- Origin: Camberley, Surrey, England
- Genres: Teen pop, pop rock
- Years active: 1986–1992; 2017–2019;
- Labels: CBS; Epic;
- Members: Matt Goss; Luke Goss;
- Past members: Craig Logan

= Bros (British band) =

English pop-rock band

Bros (/brɒs/) were an English band formed in 1986 in Camberley, Surrey. The band originally consisted of twin brothers Matt and Luke Goss, and their friend Craig Logan, who attended Collingwood School in Camberley. The band were managed by former Pet Shop Boys manager Tom Watkins. They achieved chart success and a large teenage fanbase in 1988 with songs such as "When Will I Be Famous?" and "I Owe You Nothing". Early the following year, Logan quit the band and the Goss twins continued as a duo. After two more albums the band split up in 1992.

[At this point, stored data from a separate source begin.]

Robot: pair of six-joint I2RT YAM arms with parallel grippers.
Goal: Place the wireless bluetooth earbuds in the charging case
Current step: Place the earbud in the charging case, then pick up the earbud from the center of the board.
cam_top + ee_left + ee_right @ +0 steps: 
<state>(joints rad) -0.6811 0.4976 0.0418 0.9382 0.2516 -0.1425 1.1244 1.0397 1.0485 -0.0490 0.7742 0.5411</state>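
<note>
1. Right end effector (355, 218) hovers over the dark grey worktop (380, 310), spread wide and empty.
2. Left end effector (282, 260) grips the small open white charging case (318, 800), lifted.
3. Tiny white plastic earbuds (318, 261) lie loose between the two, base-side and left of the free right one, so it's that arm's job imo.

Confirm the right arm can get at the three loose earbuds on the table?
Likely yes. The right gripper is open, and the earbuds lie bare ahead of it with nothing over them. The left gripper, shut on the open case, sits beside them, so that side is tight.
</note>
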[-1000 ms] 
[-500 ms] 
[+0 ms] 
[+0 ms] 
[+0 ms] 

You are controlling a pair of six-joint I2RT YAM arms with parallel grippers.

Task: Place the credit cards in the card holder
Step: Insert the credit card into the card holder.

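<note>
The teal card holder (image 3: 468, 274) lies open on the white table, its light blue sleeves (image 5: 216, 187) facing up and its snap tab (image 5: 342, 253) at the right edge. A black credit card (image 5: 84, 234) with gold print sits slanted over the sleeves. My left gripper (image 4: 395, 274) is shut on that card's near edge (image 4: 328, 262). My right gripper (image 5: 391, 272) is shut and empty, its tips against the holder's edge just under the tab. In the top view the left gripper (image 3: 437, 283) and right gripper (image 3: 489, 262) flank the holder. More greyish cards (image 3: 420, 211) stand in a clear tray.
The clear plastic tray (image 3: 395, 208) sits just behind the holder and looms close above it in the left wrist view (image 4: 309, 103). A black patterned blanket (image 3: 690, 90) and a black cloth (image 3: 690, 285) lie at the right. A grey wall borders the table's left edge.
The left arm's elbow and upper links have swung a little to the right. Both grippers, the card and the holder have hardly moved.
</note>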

According to the British Phonographic Industry (BPI), Bros have been certified for sales of 1.3 million albums and 750,000 singles in the UK. Bros are estimated to have sold 16 million records worldwide. In 2017, the Goss twins reunited to perform two dates as Bros at the O2 Arena in London.

==History==
===Early years===
Luke Goss and Matt Goss (born 29 September 1968 in Lewisham, London) had settled in Camberley, Surrey, after their parents had split up and their mother had found a new boyfriend, who bought Luke an electronic drum kit and Matt a saxophone, noticing their interest in music. The twins attended Collingwood College, where they became part of a band called Blue. At school they met Craig Logan (born 22 April 1969 in Kirkcaldy, Fife, Scotland) who was playing bass guitar in another school band, Stillbrook. Logan recalled that the Goss brothers came to his house one evening to say they had split from their band, and asked Logan to join them in a new group. Logan agreed, and the trio went through a variety of names for the group before settling on Gloss.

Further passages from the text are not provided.